Co-administration of pravastatin and gemfibrozil combined the specific effects of the two drugs on lipoprotein concentrations and ratios. The incidence of side effects was low; severe myopathy did not occur. The combination may be useful in selected cases of combined hyperlipidemia; however, since myopathy at a low incidence or after long-term therapy cannot be excluded, the routine use of combination therapy is not advisable.
比较普伐他汀、吉非贝齐、联合治疗及安慰剂治疗高胆固醇血症的疗效和安全性。
在瑞典的5个中心和芬兰的2个中心,290例门诊患者在单盲安慰剂导入期后,随机接受积极治疗或安慰剂治疗12周。该研究为双盲、安慰剂对照试验。患者的血浆总胆固醇水平至少为6.0 mmol/L,或按年龄和性别处于第90百分位数,甘油三酯低于4.0 mmol/L。测定了脂质、脂蛋白和载脂蛋白的浓度,临床实验室检查包括肝功能和肌酸激酶测定。

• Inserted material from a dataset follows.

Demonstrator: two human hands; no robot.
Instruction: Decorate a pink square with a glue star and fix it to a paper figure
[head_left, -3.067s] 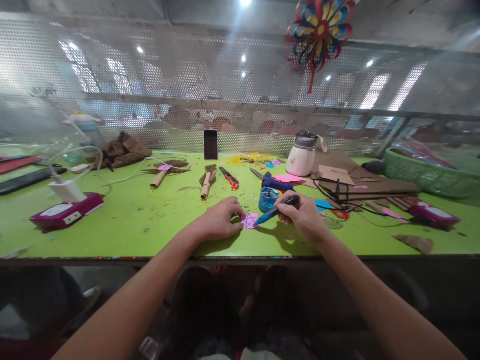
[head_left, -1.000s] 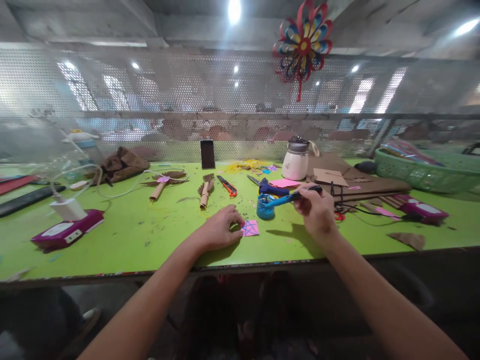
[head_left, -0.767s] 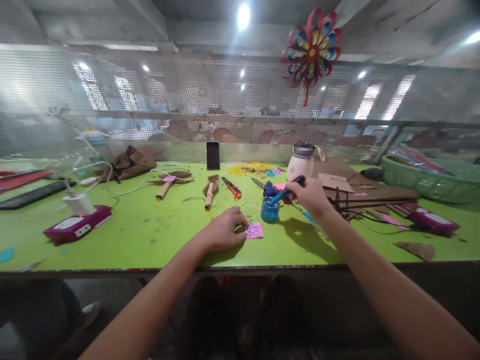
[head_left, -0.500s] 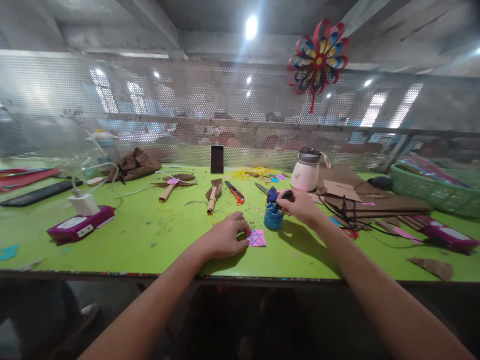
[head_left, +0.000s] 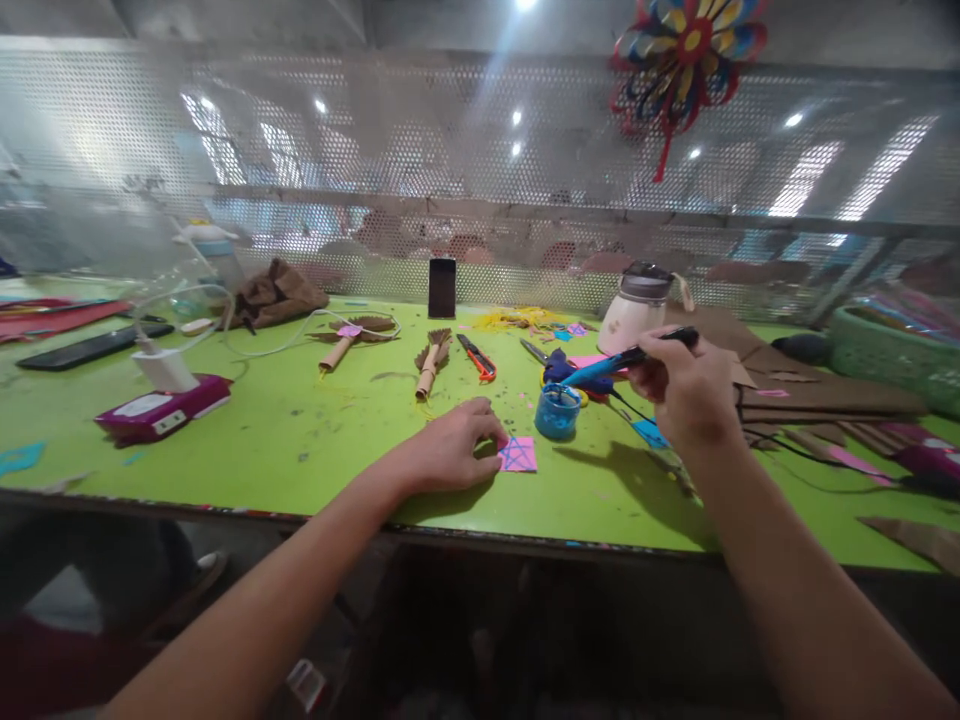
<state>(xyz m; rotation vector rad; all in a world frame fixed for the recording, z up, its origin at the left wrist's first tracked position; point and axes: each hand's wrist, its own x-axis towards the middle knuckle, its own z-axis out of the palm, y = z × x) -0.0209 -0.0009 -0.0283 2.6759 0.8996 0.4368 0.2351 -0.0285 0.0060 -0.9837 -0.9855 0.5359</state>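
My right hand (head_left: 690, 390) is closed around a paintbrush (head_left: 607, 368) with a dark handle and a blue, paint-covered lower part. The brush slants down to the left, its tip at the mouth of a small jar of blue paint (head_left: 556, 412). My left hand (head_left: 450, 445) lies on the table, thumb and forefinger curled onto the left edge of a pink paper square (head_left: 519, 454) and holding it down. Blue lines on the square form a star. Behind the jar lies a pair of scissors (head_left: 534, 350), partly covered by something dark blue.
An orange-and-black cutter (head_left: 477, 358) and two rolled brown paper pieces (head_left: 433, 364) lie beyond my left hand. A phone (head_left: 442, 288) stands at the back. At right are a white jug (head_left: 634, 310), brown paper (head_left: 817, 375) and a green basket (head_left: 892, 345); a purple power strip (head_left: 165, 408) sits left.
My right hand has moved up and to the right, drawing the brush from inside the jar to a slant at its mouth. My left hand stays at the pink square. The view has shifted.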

普伐他汀降低总胆固醇(分别为26.3%和15.2%,p≤0.01)、低密度脂蛋白胆固醇(LDL-C)(分别为33.5%和16.8%,p≤0.01)和载脂蛋白B(分别为28.8%和15.3%,p≤0.01)的效果优于吉非贝齐。吉非贝齐降低极低密度脂蛋白胆固醇(VLDL-C)(分别为49.1%和21.9%,p≤0.01)和甘油三酯(分别为42.2%和14.2%,p≤0.01)以及升高高密度脂蛋白胆固醇(HDL-C)(分别为15.2%和5.9%,p≤0.01)的效果优于普伐他汀。普伐他汀和吉非贝齐升高载脂蛋白A-I的程度相当(分别为3.3%和5.0%,p=无统计学意义)。联合治疗显著(p≤0.01)降低了总胆固醇(29.0%)、LDL-C(37.1%)、VLDL-C(49.4%)和载脂蛋白B(31.6%),并升高了HDL-C(16.8%)。联合治疗显著降低了总胆固醇/HDL-C(39.3%)和LDL-C/HDL-C(45.8%)比值(p<0.01)。所有组的不良事件和临床实验室异常一般均为轻度且短暂,尽管联合治疗时肌酸激酶往往较高。两名无症状肌酸激酶升高的患者停用了研究药物。未观察到严重肌病;然而,不能排除存在亚临床肌肉骨骼效应。
普伐他汀和吉非贝齐联合使用结合了两种药物对脂蛋白浓度和比值的特定作用。副作用发生率低;未发生严重肌病。联合治疗在某些混合性高脂血症病例中可能有用;然而,由于不能排除低发生率或长期治疗后发生肌病的可能性,不建议常规使用联合治疗。